Aim of the exercise:
Within the listing, how many lines hold the word "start"? Give the number by itself.

Data records:
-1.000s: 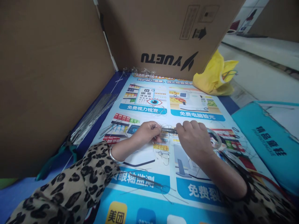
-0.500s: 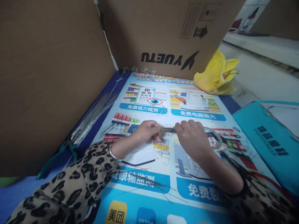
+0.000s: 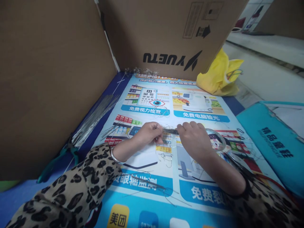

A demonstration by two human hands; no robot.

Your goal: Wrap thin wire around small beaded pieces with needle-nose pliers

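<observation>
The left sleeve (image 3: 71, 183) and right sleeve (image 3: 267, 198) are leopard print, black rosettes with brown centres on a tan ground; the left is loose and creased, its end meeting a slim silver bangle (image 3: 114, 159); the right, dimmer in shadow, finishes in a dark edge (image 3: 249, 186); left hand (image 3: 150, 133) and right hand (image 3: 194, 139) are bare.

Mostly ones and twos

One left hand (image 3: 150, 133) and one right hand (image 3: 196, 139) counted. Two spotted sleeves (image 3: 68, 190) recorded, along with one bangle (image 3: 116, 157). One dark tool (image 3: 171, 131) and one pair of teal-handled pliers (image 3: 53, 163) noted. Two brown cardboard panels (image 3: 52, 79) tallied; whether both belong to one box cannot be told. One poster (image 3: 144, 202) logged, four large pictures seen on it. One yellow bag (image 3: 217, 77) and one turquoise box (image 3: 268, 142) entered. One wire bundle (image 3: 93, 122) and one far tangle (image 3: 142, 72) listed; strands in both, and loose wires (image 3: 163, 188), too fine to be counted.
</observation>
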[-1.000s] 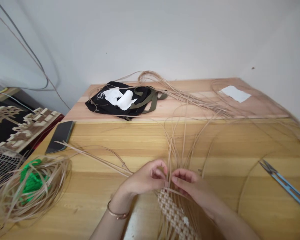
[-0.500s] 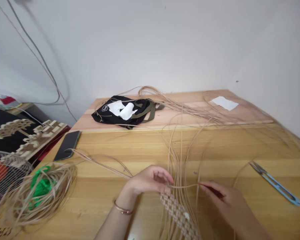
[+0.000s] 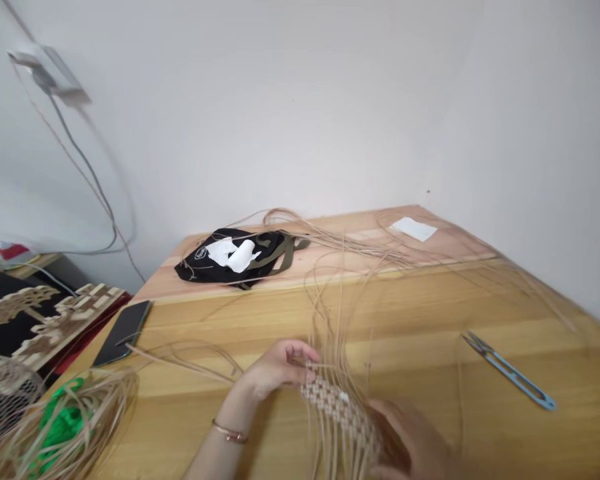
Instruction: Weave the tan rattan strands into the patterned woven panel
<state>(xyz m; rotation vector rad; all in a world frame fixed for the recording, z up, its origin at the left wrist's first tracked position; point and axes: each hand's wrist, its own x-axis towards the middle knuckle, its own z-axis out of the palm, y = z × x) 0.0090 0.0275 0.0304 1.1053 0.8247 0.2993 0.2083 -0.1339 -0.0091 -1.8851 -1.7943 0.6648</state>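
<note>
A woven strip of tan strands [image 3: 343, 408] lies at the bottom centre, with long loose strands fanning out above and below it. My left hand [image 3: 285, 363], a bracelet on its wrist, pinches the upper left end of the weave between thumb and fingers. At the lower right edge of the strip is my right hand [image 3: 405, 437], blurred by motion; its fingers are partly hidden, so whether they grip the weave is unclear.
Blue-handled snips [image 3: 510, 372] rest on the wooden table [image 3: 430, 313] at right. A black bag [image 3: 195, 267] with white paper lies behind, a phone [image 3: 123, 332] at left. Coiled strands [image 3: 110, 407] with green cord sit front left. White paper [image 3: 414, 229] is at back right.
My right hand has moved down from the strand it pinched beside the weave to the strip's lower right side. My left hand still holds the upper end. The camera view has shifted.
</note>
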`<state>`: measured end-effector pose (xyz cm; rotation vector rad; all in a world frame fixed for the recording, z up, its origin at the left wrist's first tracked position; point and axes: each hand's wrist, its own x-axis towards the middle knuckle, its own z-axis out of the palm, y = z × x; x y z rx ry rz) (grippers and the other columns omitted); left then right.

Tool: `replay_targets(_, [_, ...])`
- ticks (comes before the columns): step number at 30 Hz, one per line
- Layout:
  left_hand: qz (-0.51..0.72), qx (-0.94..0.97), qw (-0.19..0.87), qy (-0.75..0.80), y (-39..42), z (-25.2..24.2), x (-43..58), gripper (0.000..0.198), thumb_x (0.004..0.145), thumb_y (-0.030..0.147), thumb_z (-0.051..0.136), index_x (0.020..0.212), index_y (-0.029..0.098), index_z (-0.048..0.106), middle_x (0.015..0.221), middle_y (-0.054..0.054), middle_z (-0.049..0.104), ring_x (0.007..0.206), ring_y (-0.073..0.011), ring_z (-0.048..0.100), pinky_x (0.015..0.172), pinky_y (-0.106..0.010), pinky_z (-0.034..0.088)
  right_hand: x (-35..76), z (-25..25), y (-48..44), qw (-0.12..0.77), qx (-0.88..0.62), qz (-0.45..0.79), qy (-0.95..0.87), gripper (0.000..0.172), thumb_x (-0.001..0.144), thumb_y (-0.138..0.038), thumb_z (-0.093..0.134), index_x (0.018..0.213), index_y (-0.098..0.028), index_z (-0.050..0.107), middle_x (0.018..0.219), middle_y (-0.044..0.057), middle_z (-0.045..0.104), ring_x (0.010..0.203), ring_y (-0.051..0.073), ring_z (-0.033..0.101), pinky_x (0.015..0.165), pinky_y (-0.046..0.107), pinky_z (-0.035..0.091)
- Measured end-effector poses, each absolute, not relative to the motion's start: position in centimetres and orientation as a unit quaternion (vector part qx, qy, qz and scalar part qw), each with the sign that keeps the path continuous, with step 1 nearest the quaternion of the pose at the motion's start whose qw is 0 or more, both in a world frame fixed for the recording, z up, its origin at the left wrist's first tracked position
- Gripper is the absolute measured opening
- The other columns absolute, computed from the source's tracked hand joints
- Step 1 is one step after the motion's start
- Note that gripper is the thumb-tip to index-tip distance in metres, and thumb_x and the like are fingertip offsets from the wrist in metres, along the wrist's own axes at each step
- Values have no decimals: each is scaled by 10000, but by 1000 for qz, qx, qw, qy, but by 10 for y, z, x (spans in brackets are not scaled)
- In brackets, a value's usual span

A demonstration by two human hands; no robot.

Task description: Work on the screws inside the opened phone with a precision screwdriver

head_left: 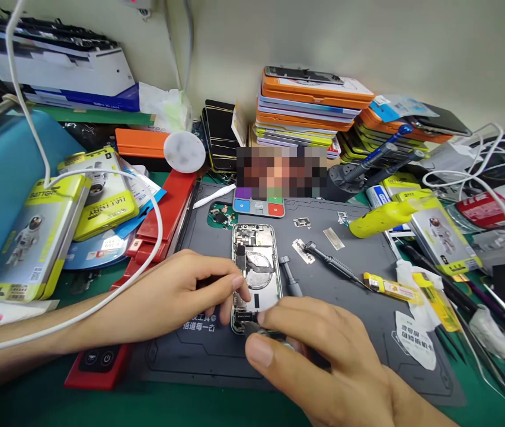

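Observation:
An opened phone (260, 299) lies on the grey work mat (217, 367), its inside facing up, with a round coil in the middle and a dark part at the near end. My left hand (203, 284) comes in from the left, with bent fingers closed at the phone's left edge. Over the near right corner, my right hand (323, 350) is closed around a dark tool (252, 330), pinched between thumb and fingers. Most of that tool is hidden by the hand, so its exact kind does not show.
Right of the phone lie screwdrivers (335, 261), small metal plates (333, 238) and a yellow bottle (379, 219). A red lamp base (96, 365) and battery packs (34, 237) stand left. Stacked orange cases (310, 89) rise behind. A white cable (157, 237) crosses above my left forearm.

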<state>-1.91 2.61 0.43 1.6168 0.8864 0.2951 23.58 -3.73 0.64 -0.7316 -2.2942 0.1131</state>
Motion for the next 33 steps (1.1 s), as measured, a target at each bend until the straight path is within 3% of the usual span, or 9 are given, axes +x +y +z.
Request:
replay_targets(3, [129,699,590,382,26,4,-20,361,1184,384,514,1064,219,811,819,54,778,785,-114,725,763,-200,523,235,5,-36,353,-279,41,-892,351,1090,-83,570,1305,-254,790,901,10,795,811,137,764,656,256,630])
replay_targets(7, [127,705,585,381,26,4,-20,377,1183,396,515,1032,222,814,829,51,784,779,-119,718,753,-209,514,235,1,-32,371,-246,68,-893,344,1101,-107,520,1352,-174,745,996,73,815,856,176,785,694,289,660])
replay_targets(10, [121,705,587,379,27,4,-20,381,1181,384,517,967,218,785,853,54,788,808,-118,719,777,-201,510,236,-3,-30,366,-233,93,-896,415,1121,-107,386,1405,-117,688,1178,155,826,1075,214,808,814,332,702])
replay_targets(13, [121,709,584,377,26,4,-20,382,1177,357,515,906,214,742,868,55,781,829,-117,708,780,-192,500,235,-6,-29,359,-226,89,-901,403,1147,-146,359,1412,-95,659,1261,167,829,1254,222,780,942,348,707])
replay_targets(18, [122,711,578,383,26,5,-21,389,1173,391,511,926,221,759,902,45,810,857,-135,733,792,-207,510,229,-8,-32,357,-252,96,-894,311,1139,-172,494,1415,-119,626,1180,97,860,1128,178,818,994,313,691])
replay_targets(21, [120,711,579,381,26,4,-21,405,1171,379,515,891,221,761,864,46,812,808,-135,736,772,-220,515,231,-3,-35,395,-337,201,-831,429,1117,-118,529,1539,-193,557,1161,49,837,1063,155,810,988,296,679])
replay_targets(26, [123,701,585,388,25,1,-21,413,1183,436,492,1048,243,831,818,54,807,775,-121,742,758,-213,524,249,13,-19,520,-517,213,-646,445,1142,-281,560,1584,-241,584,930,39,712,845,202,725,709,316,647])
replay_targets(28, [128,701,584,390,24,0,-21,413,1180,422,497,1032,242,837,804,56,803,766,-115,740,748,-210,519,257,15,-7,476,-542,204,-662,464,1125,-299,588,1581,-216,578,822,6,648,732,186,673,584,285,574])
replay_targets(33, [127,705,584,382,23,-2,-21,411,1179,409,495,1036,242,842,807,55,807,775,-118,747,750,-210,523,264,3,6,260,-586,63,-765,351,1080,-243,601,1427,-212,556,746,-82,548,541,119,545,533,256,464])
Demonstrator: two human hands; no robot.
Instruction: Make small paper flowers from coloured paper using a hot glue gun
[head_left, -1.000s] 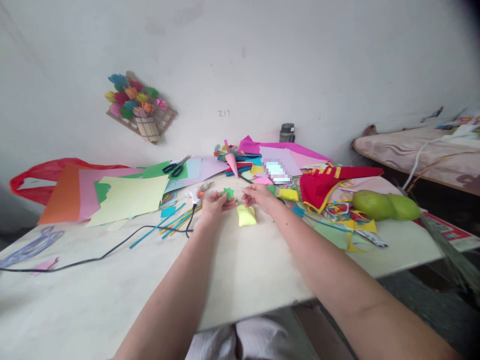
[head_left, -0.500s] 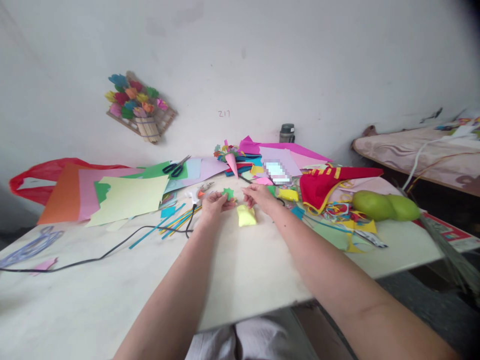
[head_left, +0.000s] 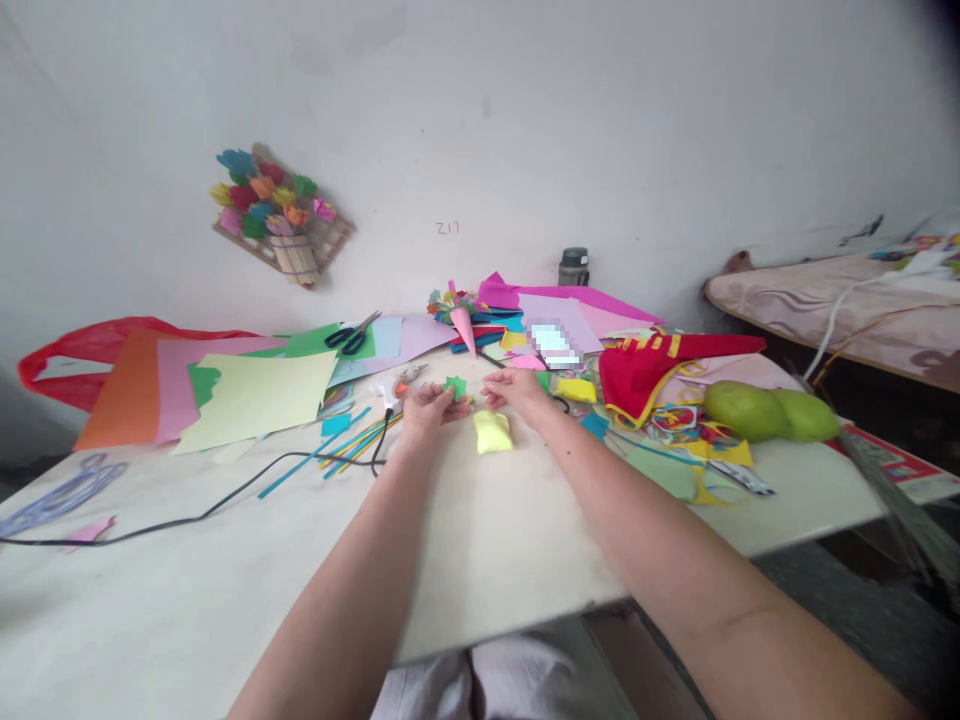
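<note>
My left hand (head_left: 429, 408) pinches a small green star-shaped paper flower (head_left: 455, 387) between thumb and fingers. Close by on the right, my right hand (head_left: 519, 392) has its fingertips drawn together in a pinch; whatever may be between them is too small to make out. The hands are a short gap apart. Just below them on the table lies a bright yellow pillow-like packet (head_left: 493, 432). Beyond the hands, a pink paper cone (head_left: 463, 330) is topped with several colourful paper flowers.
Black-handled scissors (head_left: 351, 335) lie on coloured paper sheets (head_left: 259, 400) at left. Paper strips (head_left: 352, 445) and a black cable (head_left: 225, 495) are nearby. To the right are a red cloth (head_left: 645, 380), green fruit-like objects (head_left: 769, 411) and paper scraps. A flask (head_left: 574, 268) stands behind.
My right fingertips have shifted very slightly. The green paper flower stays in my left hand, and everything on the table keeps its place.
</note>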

Exercise result:
2